November 24, 2025 — The environmental rollbacks came one after the next this week, potentially affecting everything from the survival of rare whales to the health of the Hudson River.
On Monday, the Environmental Protection Agency proposed to strip federal protections from millions of acres of wetlands and streams, narrowing the reach of the Clean Water Act.
On Wednesday, federal wildlife agencies announced changes to the Endangered Species Act that could make it harder to rescue endangered species from the brink of extinction.
And on Thursday, the Interior Department moved to allow new oil and gas drilling across nearly 1.3 billion acres of U.S. coastal waters, including a remote region in the high Arctic where drilling has never before taken place.
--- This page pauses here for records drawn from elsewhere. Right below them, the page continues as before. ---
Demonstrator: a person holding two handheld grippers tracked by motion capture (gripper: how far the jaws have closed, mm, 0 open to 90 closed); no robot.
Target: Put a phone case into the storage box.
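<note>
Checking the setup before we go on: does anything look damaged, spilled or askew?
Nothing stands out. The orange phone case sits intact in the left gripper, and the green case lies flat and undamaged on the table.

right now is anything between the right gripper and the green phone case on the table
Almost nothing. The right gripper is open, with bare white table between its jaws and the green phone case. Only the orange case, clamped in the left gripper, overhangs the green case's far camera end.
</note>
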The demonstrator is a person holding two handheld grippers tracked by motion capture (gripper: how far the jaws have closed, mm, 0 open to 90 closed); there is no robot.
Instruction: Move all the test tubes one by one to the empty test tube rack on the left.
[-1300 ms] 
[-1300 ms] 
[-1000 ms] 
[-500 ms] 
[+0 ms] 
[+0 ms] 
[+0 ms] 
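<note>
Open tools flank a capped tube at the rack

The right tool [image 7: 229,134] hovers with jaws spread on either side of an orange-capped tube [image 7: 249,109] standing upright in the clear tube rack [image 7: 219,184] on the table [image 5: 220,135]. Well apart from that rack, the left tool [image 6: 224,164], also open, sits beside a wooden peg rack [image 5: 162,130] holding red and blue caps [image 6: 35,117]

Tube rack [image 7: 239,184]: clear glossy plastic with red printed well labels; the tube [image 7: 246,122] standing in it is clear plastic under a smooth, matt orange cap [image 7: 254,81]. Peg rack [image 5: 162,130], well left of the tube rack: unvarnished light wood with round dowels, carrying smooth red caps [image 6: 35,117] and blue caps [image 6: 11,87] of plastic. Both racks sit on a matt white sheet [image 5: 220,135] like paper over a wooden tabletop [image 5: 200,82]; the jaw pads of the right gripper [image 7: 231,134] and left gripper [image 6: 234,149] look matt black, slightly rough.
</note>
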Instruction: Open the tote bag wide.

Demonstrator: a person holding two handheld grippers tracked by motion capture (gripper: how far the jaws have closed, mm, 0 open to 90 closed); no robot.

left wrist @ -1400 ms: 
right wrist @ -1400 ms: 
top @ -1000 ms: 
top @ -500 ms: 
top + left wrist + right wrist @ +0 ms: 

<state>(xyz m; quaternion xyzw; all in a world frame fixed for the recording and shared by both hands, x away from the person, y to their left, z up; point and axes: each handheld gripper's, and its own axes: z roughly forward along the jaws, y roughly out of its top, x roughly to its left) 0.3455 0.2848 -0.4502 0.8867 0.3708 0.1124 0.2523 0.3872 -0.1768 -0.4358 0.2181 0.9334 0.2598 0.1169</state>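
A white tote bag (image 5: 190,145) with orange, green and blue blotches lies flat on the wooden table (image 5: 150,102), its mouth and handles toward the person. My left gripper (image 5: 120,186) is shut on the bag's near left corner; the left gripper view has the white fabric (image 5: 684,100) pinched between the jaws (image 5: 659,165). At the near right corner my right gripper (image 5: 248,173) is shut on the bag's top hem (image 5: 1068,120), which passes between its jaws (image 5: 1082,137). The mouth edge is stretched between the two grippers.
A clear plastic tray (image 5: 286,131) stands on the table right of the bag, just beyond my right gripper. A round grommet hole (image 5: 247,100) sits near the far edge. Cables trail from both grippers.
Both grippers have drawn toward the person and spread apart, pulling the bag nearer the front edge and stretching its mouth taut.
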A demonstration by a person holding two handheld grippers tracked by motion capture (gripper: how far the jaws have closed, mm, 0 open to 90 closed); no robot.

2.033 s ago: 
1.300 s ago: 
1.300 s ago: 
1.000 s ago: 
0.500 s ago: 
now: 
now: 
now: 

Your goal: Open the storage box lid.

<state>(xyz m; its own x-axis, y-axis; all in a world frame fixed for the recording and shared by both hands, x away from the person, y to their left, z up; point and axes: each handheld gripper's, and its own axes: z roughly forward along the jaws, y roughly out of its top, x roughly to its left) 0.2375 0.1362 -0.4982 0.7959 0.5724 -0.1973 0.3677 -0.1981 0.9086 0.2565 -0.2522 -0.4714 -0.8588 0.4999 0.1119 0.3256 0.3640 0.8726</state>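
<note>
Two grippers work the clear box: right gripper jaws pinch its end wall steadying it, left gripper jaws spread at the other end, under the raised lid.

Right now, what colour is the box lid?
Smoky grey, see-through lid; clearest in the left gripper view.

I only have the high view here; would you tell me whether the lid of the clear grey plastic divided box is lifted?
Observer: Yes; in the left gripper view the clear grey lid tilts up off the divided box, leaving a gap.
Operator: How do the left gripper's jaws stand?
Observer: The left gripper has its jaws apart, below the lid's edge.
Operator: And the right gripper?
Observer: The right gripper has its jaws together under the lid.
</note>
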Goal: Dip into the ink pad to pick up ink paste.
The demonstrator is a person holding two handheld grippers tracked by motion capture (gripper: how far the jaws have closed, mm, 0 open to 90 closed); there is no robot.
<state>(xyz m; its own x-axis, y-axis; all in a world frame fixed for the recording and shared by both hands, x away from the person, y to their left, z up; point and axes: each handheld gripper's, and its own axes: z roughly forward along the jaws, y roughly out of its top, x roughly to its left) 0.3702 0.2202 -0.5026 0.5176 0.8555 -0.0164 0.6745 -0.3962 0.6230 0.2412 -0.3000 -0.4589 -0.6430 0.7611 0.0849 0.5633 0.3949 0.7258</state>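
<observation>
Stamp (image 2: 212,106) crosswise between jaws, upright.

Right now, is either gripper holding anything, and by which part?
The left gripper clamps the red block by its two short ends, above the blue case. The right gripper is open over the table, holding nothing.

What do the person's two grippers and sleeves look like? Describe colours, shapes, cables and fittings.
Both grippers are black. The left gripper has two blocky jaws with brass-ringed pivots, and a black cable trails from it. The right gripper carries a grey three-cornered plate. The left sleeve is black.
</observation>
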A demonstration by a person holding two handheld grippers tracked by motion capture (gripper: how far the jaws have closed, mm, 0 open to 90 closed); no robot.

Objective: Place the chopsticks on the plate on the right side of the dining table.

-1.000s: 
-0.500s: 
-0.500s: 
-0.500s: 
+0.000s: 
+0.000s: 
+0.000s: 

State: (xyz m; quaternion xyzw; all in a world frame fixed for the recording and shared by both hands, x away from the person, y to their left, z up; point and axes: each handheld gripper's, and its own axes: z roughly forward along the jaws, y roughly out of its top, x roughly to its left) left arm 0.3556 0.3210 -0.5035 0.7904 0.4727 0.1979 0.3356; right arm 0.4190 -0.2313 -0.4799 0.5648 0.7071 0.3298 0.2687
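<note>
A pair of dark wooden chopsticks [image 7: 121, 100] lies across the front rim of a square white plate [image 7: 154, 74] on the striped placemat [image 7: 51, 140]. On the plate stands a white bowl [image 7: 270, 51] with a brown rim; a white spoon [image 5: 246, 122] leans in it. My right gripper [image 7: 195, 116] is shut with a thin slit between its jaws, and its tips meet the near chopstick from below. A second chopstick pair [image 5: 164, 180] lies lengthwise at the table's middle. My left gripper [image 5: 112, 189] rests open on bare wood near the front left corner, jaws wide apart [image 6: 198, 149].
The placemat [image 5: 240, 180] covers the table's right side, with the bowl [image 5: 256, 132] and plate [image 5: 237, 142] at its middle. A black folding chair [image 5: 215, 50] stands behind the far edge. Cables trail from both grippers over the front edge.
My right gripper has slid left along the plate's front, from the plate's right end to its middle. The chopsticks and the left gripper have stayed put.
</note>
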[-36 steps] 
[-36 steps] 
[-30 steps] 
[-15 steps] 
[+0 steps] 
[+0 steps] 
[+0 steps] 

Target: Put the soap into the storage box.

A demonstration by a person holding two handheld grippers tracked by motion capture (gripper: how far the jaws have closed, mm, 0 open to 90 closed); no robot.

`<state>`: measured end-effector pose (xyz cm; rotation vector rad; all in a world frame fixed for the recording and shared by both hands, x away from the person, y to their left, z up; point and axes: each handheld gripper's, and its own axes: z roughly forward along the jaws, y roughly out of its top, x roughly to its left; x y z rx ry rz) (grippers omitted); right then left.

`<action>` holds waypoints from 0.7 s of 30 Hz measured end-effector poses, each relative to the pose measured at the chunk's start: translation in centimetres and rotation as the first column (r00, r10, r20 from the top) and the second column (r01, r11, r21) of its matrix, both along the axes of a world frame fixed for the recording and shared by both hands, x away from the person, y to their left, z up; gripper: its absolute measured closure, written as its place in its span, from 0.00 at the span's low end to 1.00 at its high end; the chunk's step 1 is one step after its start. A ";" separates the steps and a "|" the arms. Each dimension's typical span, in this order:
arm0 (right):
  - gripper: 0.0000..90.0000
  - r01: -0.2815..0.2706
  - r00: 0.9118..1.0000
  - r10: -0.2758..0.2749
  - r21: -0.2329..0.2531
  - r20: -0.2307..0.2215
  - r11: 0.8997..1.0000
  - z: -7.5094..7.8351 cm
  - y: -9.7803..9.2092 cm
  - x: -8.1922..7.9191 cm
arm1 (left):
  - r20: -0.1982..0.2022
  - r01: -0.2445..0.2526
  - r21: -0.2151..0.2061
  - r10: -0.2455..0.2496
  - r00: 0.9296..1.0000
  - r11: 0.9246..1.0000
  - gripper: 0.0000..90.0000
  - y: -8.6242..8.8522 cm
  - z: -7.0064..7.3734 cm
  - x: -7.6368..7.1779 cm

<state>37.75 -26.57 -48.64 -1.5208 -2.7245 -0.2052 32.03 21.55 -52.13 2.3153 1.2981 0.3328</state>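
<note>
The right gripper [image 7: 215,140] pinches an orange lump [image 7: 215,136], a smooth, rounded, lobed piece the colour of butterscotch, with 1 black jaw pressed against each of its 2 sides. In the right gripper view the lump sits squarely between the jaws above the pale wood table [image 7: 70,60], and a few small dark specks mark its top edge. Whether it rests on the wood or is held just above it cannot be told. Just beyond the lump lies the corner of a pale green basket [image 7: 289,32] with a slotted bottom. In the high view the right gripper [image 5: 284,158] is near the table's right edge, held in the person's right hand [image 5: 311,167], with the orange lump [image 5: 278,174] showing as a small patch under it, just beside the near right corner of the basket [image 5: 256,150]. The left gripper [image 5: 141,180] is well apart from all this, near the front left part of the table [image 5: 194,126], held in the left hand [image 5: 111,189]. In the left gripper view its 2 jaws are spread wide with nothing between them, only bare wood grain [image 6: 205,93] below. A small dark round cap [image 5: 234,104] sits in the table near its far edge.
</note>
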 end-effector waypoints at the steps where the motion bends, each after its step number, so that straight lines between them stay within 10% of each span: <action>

If the Trump administration’s proposals are finalized and upheld in court, they could reshape U.S. environmental policy for years to come, environmental lawyers and activists said.
“This was the week from hell for environmental policy in the United States,” said Pat Parenteau, a professor emeritus and senior fellow for climate policy at Vermont Law and Graduate School. “Unless stopped by the courts, each of these proposed rollbacks will do irreparable harm to the nation’s water quality, endangered species and marine ecosystems.”
The quick pace of these proposals was notable, even for an administration that has enacted Mr. Trump’s agenda at breakneck speed.
While the administration was working in Washington to dismantle environmental protections, 3,300 miles to the south, negotiators from nearly 200 nations were trying to improve the planet’s health at the United Nations climate summit in Brazil.